A faithful copy of the data is what is wanted, minus any pictures.
START DATA SECTION
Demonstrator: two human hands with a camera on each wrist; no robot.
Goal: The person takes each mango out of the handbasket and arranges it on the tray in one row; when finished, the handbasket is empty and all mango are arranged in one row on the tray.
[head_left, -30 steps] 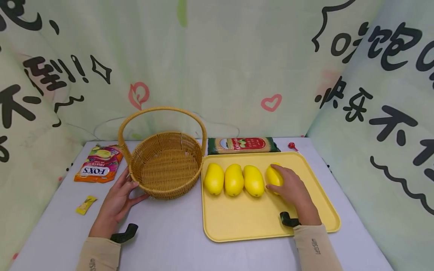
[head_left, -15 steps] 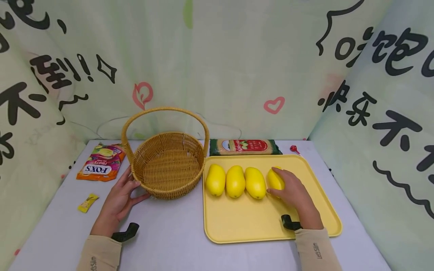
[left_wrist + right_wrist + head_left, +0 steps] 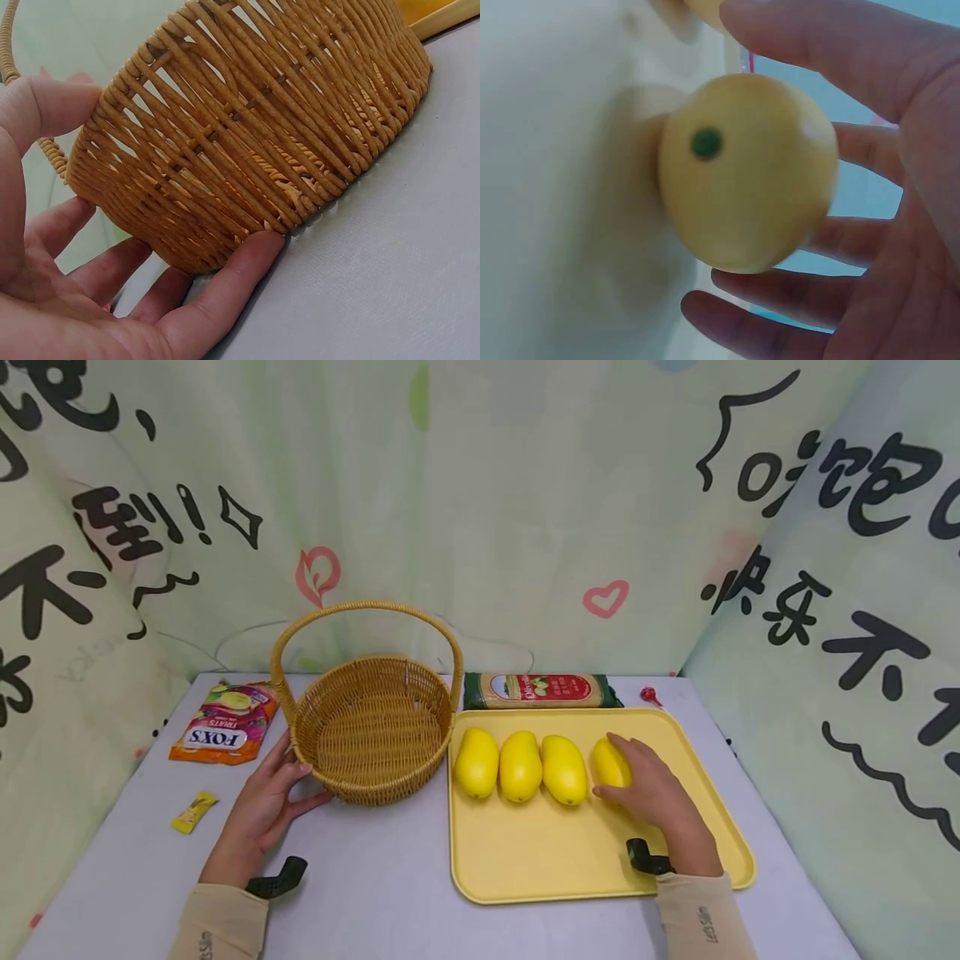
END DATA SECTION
• **ANSWER TO THIS EXERCISE**:
Demonstrator: two human hands with a camera on each wrist; no robot.
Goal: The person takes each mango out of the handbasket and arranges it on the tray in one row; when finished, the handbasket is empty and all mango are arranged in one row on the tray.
[head_left, -30 steps] 
[head_left, -15 steps] 
[left_wrist + right_wrist + head_left, +0 steps] 

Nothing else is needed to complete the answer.